Notre climat politique est de plus en plus polarisé au Canada, les allégeances changent, des questions sociales complexes surgissent et les voix omniprésentes des médias et de Twitter se rivalisent pour façonner nos opinions. C'est dans ce contexte que l'Église du Canada est appelée à faire preuve de sagesse, à avancer à un rythme guidé par l'Esprit et à s'occuper de ses dirigeants de façon de plus en plus profondément intentionnelle.

Au lieu de nous opposer aux politiciens ou de nous efforcer d'influencer leurs votes de manière fonctionnelle et mécanique, nous ferions bien de nous lier d'amitié avec nos dirigeants, d'être des partenaires dignes de confiance qui leur donnent de l'espoir et d'être les voix encourageantes et attentives dont ils ont besoin pour bien nous diriger.

Beaucoup dépend de nos solides institutions démocratiques et de ceux qui nous représentent. Cette année est aussi bonne que toute autre pour décider de poser un geste d'hospitalité inhabituellement radical à nos dirigeants politiques, à nos parlementaires et à nos fonctionnaires.

La vision divine de la politique au Canada se jouera toujours à l'échelle humaine. C'est là que Jésus a changé le monde – une personne à la fois. Notre travail n'est pas à l'échelle des partis, des provinces ou du pays. Notre travail sera toujours à l'échelle d'une personne qui vient en aide à une autre. Le genre de Canada que nous voulons se situe entre deux voisins et, dans mon histoire, entre un pasteur et un homme politique.

Preston Pouteaux est auteur et pasteur de l'Église communautaire Lake Ridge à Chestermere, en Alberta.

CONVERSATIONS FT

Nous pensons que cet article ferait un excellent sujet de discussion pour un petit groupe ou dans le cadre d’une étude biblique. Nous vous encourageons à en faire des copies et à lancer la discussion à l'aide des questions qui suivent. Pour partager électroniquement, il suffit d'indiquer aux membres du groupe l'adresse www.faithtoday.ca/prendre-soin-des-politiciens. Faites-nous savoir comment ça s’est passé!

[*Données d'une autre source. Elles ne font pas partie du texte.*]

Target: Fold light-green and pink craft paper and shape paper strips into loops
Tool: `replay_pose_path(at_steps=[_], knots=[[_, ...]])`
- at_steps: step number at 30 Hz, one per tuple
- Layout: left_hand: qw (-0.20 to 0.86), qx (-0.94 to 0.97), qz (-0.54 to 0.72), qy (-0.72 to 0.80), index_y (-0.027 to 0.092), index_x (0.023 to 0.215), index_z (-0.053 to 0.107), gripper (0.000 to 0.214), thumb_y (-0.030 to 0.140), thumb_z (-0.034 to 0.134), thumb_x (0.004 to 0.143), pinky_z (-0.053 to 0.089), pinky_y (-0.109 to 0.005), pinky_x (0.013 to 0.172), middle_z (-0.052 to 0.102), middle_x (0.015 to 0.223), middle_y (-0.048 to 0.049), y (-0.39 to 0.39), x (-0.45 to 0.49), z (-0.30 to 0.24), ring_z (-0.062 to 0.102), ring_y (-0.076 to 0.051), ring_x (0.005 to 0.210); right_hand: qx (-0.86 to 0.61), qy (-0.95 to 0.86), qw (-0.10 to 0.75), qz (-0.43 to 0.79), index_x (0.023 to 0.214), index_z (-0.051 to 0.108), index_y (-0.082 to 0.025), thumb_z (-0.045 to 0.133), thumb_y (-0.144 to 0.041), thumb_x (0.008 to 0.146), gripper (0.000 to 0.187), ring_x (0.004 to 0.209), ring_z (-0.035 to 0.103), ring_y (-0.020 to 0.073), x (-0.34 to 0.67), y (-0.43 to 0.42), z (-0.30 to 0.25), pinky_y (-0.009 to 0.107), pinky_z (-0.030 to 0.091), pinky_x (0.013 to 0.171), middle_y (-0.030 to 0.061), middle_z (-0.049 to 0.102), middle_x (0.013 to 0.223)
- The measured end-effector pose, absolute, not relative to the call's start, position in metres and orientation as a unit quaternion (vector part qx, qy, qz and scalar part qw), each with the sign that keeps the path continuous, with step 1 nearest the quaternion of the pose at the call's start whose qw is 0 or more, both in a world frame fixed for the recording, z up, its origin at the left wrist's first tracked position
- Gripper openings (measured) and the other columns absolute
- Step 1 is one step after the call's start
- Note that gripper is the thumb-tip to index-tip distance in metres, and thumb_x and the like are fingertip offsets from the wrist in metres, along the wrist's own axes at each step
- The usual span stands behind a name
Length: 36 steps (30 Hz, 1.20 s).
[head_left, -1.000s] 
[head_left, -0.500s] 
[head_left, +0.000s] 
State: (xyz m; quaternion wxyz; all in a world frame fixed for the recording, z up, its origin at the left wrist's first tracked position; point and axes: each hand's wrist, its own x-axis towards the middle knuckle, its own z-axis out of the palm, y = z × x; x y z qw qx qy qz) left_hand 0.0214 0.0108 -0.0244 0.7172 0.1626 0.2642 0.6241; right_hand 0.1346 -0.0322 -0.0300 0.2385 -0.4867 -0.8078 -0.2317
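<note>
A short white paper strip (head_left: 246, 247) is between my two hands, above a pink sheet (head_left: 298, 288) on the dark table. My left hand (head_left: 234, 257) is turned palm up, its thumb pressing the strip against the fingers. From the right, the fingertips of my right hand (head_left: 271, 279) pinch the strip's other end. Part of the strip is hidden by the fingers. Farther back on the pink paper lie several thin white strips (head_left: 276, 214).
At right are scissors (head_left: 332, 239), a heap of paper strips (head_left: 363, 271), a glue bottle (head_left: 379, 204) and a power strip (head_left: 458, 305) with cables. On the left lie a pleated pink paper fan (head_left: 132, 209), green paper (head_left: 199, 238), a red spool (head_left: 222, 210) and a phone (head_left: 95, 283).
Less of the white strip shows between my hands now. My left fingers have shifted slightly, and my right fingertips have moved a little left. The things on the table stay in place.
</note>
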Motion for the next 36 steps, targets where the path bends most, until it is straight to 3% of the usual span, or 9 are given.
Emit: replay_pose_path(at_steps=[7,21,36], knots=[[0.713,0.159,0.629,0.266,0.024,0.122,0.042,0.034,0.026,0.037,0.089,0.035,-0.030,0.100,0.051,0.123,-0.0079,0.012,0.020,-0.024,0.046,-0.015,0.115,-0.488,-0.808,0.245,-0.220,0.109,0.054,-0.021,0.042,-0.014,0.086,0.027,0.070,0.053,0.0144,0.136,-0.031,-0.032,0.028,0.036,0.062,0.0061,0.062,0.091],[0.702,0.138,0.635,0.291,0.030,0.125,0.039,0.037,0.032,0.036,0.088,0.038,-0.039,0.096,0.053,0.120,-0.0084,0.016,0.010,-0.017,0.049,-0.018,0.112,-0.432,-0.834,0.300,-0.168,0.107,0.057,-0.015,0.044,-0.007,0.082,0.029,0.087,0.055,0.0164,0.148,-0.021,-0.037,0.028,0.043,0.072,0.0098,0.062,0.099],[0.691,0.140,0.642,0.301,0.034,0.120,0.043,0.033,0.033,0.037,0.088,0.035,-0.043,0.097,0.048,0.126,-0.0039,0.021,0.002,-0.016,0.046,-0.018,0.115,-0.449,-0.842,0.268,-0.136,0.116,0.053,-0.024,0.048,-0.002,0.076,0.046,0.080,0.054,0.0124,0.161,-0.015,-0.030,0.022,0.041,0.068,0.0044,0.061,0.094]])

  1. Preston Pouteaux écrit à propos du « poids étrange » que nous mettons sur les épaules des politiciens. Quelles sont vos attentes à l'égard des dirigeants que nous élisons?
  2. L'article fait allusion à notre culture qui considère que le gouvernement et les politiciens devraient être la « source de toutes les solutions ». Comment voyez-vous le rôle de l'Église pour parler aux communautés et les aider à résoudre leurs problèmes?
  3. Quelle a été votre expérience d'interaction avec des politiciens? Comment cet article pourrait-il influencer vos futures interactions avec eux?